WHAT IS EXPECTED
Transcribe the records below exactly as written, from the opening line through the line that contains "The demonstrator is".

(Stored records)
·····
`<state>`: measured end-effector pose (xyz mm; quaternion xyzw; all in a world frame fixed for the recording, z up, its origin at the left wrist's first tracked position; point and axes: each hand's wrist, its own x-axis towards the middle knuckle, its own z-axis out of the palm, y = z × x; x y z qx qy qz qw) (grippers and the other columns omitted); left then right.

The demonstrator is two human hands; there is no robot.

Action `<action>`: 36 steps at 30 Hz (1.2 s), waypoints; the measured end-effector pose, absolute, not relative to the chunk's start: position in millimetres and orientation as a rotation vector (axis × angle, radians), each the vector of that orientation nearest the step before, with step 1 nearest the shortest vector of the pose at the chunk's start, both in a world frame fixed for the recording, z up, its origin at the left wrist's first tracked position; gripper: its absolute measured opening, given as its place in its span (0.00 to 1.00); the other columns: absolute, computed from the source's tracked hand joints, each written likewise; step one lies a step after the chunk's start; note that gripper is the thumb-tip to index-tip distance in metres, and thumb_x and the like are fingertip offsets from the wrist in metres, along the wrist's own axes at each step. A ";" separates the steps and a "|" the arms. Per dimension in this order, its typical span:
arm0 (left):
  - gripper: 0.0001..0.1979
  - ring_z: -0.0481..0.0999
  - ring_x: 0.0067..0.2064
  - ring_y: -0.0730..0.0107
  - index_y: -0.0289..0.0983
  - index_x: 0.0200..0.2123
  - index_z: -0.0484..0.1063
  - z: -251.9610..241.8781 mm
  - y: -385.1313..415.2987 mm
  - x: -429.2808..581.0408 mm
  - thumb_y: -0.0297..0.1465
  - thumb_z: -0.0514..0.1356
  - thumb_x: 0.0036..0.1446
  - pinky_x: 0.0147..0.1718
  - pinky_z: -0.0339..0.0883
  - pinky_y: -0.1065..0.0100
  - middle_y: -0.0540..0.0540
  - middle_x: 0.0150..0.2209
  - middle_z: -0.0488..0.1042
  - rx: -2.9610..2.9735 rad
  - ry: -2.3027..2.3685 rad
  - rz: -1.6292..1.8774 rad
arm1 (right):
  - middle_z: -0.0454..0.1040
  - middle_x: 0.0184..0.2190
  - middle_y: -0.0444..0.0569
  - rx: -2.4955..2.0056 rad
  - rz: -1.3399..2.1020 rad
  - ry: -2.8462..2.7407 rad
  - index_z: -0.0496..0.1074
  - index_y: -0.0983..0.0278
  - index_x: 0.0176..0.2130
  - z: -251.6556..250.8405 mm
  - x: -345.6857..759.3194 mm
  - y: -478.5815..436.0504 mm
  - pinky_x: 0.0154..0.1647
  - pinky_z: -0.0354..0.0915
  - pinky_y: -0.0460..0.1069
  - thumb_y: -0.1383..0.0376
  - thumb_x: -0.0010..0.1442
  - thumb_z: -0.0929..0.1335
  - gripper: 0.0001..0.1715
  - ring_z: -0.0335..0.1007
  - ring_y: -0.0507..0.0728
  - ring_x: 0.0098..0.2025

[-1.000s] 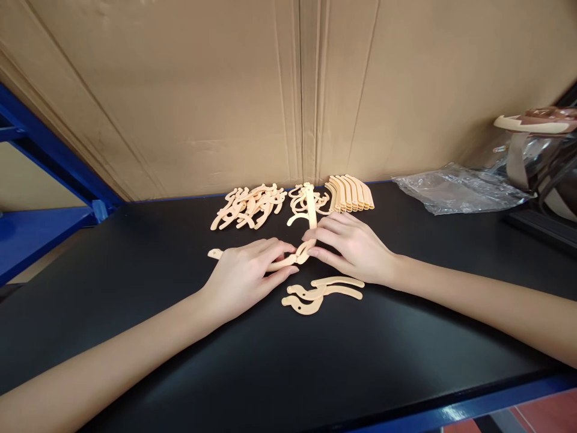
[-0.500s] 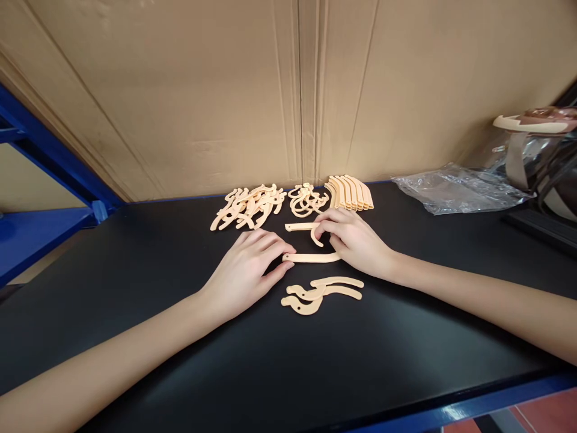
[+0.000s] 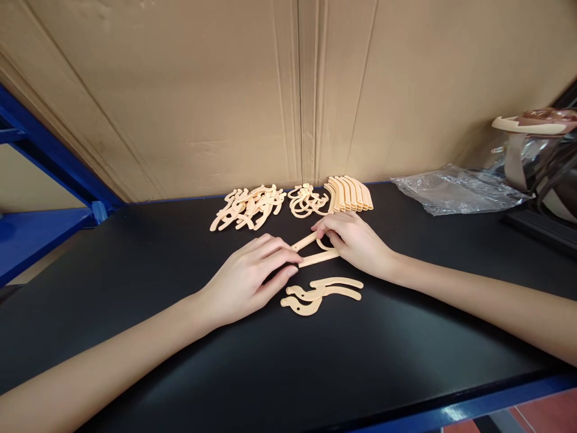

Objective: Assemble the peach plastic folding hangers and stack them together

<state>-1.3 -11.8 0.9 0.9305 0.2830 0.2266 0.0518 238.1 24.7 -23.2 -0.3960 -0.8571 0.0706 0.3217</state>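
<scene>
My left hand [image 3: 255, 273] has its thumb and index finger closed at the left end of a pale peach hanger arm [image 3: 319, 258], a flat strip with a rounded end. My right hand [image 3: 354, 237] is closed over that arm's right end and on a second hanger arm [image 3: 305, 242], whose holed left tip lies by my left fingertips. The two strips form a narrow V. A thin curved hook [image 3: 323, 245] shows between them, partly hidden by my right fingers. Closer to me, two wavy hanger pieces [image 3: 304, 308] with holes lie overlapping on the black table [image 3: 252, 373].
Along the back lie a heap of wavy pieces [image 3: 247, 207], a small pile of hooks [image 3: 306, 201] and a row of stacked arms [image 3: 349, 193]. Behind stands a cardboard wall [image 3: 202, 108]. A clear plastic bag [image 3: 460, 189] rests at the back right, beside dark equipment. Blue frame bars [image 3: 108, 174] edge the left.
The upper arm has tilted and moved down, its left tip now against my left fingers. The lower arm has shifted slightly right and tilted. My left hand has moved slightly right.
</scene>
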 end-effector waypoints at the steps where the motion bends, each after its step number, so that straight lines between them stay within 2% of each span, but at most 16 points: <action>1: 0.11 0.71 0.42 0.66 0.39 0.45 0.73 1.3 -12.7 -1.3 0.32 0.52 0.66 0.43 0.66 0.66 0.45 0.41 0.75 2.830 0.803 0.695 | 0.78 0.39 0.48 -1.040 0.171 -2.257 0.69 0.63 0.31 -22.9 238.0 24.5 0.51 0.61 0.55 0.82 0.54 0.58 0.18 0.72 0.57 0.43; 5: 0.09 0.72 0.41 0.67 0.40 0.40 0.75 3.4 -15.2 -0.3 0.36 0.58 0.62 0.41 0.67 0.68 0.46 0.38 0.75 2.807 0.674 0.634 | 0.76 0.39 0.49 -1.017 0.139 -2.267 0.69 0.63 0.31 -20.7 238.4 23.2 0.48 0.62 0.55 0.80 0.55 0.59 0.16 0.70 0.57 0.44; 9: 0.09 0.72 0.40 0.66 0.40 0.35 0.76 4.9 -14.8 1.4 0.37 0.58 0.61 0.40 0.68 0.67 0.46 0.36 0.76 2.788 0.676 0.578 | 0.75 0.40 0.49 -0.936 0.129 -2.249 0.69 0.62 0.33 -16.9 238.1 19.3 0.48 0.61 0.55 0.76 0.59 0.60 0.13 0.69 0.57 0.44; 18: 0.04 0.71 0.35 0.71 0.38 0.30 0.72 4.2 -13.8 2.0 0.30 0.61 0.58 0.35 0.65 0.71 0.49 0.31 0.74 2.561 0.707 0.633 | 0.75 0.40 0.48 -0.823 0.042 -2.316 0.69 0.62 0.35 -14.9 237.1 14.7 0.46 0.60 0.53 0.74 0.62 0.62 0.10 0.67 0.56 0.42; 22: 0.07 0.69 0.28 0.76 0.37 0.28 0.72 8.4 -5.5 -1.4 0.32 0.61 0.58 0.28 0.63 0.73 0.51 0.28 0.73 2.164 0.806 0.741 | 0.76 0.40 0.48 -0.840 0.022 -2.309 0.69 0.62 0.35 -14.6 237.1 14.7 0.47 0.59 0.53 0.74 0.62 0.62 0.10 0.67 0.56 0.43; 27: 0.14 0.66 0.23 0.78 0.36 0.27 0.69 9.5 5.7 -4.5 0.37 0.57 0.62 0.25 0.62 0.72 0.52 0.24 0.71 1.776 0.946 0.788 | 0.75 0.39 0.47 -0.840 0.016 -2.318 0.69 0.61 0.35 -14.1 236.7 14.6 0.46 0.58 0.53 0.74 0.61 0.62 0.10 0.67 0.56 0.41; 33: 0.12 0.59 0.24 0.78 0.36 0.31 0.71 4.8 12.1 -5.1 0.39 0.63 0.56 0.24 0.60 0.74 0.53 0.25 0.62 1.536 0.977 0.938 | 0.75 0.38 0.46 -0.818 0.027 -2.328 0.70 0.62 0.35 -14.6 236.9 14.6 0.46 0.57 0.52 0.76 0.59 0.62 0.12 0.66 0.55 0.41; 36: 0.14 0.58 0.26 0.78 0.35 0.28 0.69 5.3 15.7 -6.8 0.40 0.64 0.56 0.25 0.59 0.75 0.53 0.25 0.60 1.434 0.946 0.974 | 0.75 0.38 0.46 -0.795 0.033 -2.326 0.70 0.62 0.35 -14.7 237.0 14.8 0.47 0.57 0.52 0.77 0.59 0.62 0.12 0.65 0.55 0.41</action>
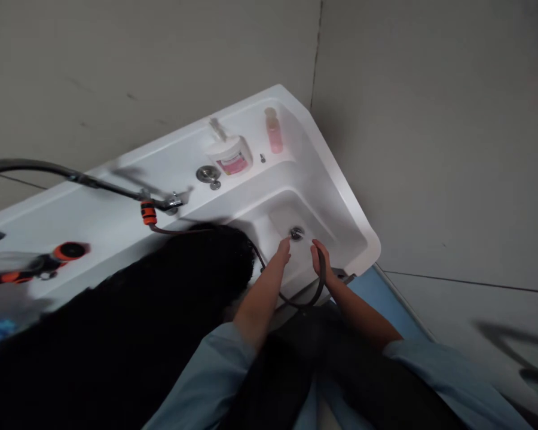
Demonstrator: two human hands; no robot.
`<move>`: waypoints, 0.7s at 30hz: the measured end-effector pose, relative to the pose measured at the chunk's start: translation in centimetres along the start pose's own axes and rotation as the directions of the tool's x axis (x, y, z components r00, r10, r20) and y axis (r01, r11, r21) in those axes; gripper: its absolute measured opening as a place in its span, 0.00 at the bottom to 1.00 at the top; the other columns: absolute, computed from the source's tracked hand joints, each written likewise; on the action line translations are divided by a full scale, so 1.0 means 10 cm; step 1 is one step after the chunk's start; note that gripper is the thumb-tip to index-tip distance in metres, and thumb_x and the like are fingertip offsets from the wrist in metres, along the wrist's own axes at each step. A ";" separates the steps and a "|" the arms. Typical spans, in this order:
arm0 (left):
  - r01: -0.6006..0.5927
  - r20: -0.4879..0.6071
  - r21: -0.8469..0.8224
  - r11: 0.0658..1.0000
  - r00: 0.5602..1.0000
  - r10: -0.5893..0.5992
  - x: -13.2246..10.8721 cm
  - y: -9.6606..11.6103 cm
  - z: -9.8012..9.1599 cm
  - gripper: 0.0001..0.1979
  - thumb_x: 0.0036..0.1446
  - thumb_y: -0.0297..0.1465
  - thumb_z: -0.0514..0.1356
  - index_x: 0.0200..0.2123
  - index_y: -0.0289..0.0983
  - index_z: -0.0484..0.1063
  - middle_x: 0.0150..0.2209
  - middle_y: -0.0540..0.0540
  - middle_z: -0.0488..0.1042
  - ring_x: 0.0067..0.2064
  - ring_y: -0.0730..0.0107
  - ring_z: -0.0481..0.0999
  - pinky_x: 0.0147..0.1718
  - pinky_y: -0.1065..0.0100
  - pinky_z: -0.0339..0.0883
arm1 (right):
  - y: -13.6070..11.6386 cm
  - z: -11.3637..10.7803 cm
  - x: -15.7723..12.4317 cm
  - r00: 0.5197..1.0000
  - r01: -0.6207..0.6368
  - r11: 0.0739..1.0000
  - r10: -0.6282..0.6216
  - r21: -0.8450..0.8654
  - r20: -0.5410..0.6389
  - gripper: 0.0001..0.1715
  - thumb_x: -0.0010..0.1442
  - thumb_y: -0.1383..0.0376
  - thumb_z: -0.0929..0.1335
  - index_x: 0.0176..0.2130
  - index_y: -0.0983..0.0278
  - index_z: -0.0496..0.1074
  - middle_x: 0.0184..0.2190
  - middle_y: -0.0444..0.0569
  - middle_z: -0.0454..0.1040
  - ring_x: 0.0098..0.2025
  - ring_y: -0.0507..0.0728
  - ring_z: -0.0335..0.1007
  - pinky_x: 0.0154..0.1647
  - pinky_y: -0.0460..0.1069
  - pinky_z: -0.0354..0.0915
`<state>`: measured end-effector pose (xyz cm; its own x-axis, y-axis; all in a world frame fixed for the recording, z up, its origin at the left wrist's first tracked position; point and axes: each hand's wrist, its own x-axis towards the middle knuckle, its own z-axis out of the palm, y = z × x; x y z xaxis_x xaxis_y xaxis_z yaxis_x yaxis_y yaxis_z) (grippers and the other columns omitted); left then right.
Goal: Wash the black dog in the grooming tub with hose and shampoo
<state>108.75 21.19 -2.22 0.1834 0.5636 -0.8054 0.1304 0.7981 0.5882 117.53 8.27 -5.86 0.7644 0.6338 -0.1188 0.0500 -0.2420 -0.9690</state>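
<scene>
Head view: right hand (319, 255) curled around dark rubber hose (316, 292), which loops over white moulded tub (341, 197) front rim. Left hand (283, 249) open, fingertips beside round chrome drain (296, 233). Recommend a firm hose grip, nozzle aimed at drain, clear of black furry mass (161, 298).

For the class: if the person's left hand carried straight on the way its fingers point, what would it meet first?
Most likely the metal drain in the basin; the left hand points up-right at it, fingertips just short, though depth is unclear.
</scene>
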 end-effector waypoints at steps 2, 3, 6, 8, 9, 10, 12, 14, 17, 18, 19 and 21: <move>0.057 -0.055 -0.036 0.998 0.997 -0.059 -0.07 -0.04 -0.20 0.11 0.60 0.35 0.68 0.42 0.40 0.71 0.46 0.38 0.76 0.57 0.51 0.72 0.53 0.57 0.66 | -0.08 0.09 -0.06 0.998 -0.033 0.999 0.033 -0.004 0.061 0.38 0.63 0.40 0.67 0.52 0.67 0.83 0.53 0.67 0.83 0.56 0.72 0.81 0.66 0.70 0.72; 0.075 -0.059 -0.070 0.995 0.995 -0.080 -0.14 -0.07 -0.33 0.08 0.61 0.35 0.66 0.41 0.39 0.72 0.44 0.38 0.76 0.55 0.52 0.74 0.52 0.58 0.67 | -0.14 0.19 -0.12 0.990 -0.032 0.999 0.031 0.003 0.134 0.37 0.63 0.41 0.67 0.52 0.67 0.83 0.52 0.65 0.84 0.55 0.71 0.82 0.64 0.70 0.74; 0.023 -0.037 -0.250 0.968 0.999 -0.034 -0.45 -0.19 -0.87 0.06 0.61 0.33 0.65 0.36 0.37 0.73 0.37 0.41 0.77 0.45 0.59 0.77 0.48 0.63 0.69 | -0.40 0.64 -0.41 0.861 0.071 0.993 -0.109 0.095 0.496 0.31 0.65 0.44 0.67 0.50 0.62 0.85 0.51 0.58 0.86 0.55 0.69 0.83 0.64 0.66 0.76; -0.109 -0.122 -0.401 0.910 0.990 0.065 -0.74 -0.30 -1.35 0.07 0.59 0.33 0.66 0.34 0.37 0.73 0.35 0.42 0.78 0.41 0.62 0.78 0.46 0.65 0.70 | -0.58 0.99 -0.63 0.655 0.146 0.969 -0.247 0.201 0.715 0.29 0.66 0.44 0.68 0.51 0.59 0.85 0.52 0.55 0.86 0.55 0.67 0.84 0.64 0.63 0.76; -0.189 -0.204 -0.458 0.869 0.973 0.104 -0.91 -0.36 -1.61 0.07 0.58 0.34 0.67 0.34 0.36 0.73 0.36 0.41 0.79 0.42 0.62 0.79 0.46 0.65 0.71 | -0.68 1.18 -0.73 0.559 0.163 0.958 -0.286 0.236 0.778 0.29 0.67 0.43 0.68 0.52 0.59 0.85 0.51 0.54 0.87 0.55 0.67 0.84 0.63 0.62 0.76; -0.268 -0.300 -0.492 0.829 0.945 0.127 -1.10 -0.43 -1.87 0.08 0.58 0.34 0.67 0.35 0.36 0.75 0.39 0.40 0.81 0.43 0.61 0.80 0.46 0.64 0.72 | -0.79 1.39 -0.82 0.502 0.174 0.954 -0.300 0.244 0.811 0.30 0.68 0.42 0.68 0.52 0.59 0.85 0.51 0.55 0.87 0.54 0.67 0.84 0.63 0.63 0.76; -0.390 -0.480 -0.494 0.777 0.867 0.131 -1.52 -0.61 -2.33 0.10 0.58 0.37 0.67 0.40 0.36 0.77 0.48 0.36 0.83 0.50 0.56 0.82 0.48 0.61 0.73 | -1.05 1.84 -1.05 0.504 0.209 0.957 -0.283 0.202 0.816 0.34 0.70 0.41 0.66 0.53 0.63 0.83 0.51 0.59 0.86 0.55 0.69 0.83 0.64 0.65 0.75; -0.473 -0.609 -0.436 0.766 0.781 0.135 -1.94 -0.84 -2.67 0.15 0.55 0.41 0.68 0.40 0.36 0.78 0.54 0.32 0.82 0.56 0.50 0.81 0.52 0.57 0.74 | -1.36 2.32 -1.42 0.524 0.273 0.943 -0.312 0.190 0.793 0.36 0.72 0.43 0.64 0.57 0.67 0.81 0.57 0.64 0.84 0.61 0.71 0.80 0.68 0.66 0.72; -0.572 -0.737 -0.258 0.779 0.638 0.224 -2.49 -1.21 -2.94 0.25 0.47 0.50 0.71 0.39 0.36 0.78 0.51 0.31 0.83 0.57 0.44 0.81 0.57 0.50 0.73 | -1.83 2.95 -2.14 0.301 0.412 0.821 -0.531 0.394 0.792 0.33 0.72 0.51 0.67 0.67 0.66 0.76 0.68 0.60 0.75 0.72 0.67 0.71 0.76 0.64 0.63; -0.602 -0.779 -0.179 0.778 0.569 0.262 -2.65 -1.33 -3.00 0.27 0.46 0.52 0.71 0.41 0.37 0.78 0.50 0.33 0.83 0.56 0.44 0.81 0.59 0.49 0.73 | -1.95 3.10 -2.32 0.182 0.448 0.754 -0.603 0.480 0.777 0.31 0.71 0.54 0.68 0.68 0.63 0.76 0.70 0.57 0.74 0.73 0.65 0.69 0.78 0.63 0.61; -0.630 -0.825 -0.107 0.769 0.488 0.285 -2.78 -1.44 -3.06 0.30 0.45 0.54 0.71 0.43 0.38 0.77 0.49 0.35 0.83 0.55 0.45 0.82 0.60 0.49 0.73 | -2.04 3.22 -2.43 0.087 0.478 0.693 -0.648 0.539 0.757 0.29 0.70 0.56 0.70 0.67 0.60 0.77 0.70 0.54 0.75 0.74 0.64 0.68 0.79 0.63 0.59; -0.677 -0.910 -0.028 0.736 0.322 0.262 -3.00 -1.59 -3.17 0.32 0.46 0.55 0.72 0.48 0.41 0.75 0.52 0.37 0.82 0.56 0.48 0.81 0.60 0.49 0.74 | -2.12 3.33 -2.33 0.069 0.544 0.662 -0.647 0.515 0.759 0.24 0.66 0.60 0.72 0.60 0.58 0.82 0.66 0.51 0.79 0.72 0.64 0.71 0.79 0.64 0.60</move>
<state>70.27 -1.68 10.28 -0.7933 0.5841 -0.1719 -0.0553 0.2119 0.9757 77.24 23.11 10.24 -0.4680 0.7581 0.4541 0.1178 0.5628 -0.8181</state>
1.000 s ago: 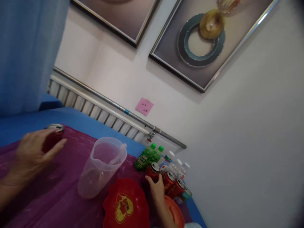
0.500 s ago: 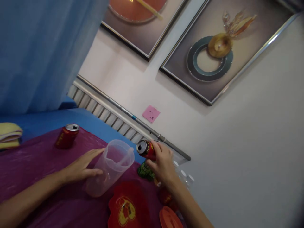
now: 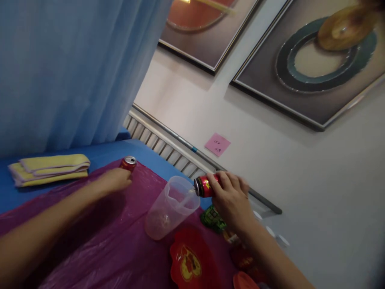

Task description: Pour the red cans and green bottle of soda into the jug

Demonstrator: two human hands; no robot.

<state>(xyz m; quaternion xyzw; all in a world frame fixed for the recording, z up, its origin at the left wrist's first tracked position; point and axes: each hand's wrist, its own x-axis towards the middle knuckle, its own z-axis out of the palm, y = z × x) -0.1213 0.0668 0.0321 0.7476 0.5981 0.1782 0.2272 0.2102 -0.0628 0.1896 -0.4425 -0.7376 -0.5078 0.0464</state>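
A tall translucent plastic pitcher (image 3: 171,210) is standing on a purple plastic sheet (image 3: 99,241), between a cylindrical red metal can (image 3: 128,163) behind left and a scalloped red plastic dish (image 3: 208,259) front right.

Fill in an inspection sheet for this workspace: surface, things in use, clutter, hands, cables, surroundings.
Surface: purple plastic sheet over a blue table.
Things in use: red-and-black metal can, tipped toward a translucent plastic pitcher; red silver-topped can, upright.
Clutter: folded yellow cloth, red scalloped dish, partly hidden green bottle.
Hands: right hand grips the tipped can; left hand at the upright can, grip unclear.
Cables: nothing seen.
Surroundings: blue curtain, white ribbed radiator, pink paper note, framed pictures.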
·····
RESULT
`<state>`: measured end-effector pose (xyz mm; quaternion xyzw; all in a world frame fixed for the recording, z up, its origin at the left wrist's first tracked position; point and axes: each hand's wrist, its own x-axis towards the middle knuckle, its own z-axis out of the palm, y = z × x; x y z qx qy qz qw) (grippers and the other columns omitted); left then right.

The demonstrator is two human hands; there is no robot.

The exercise asks for nothing more than this.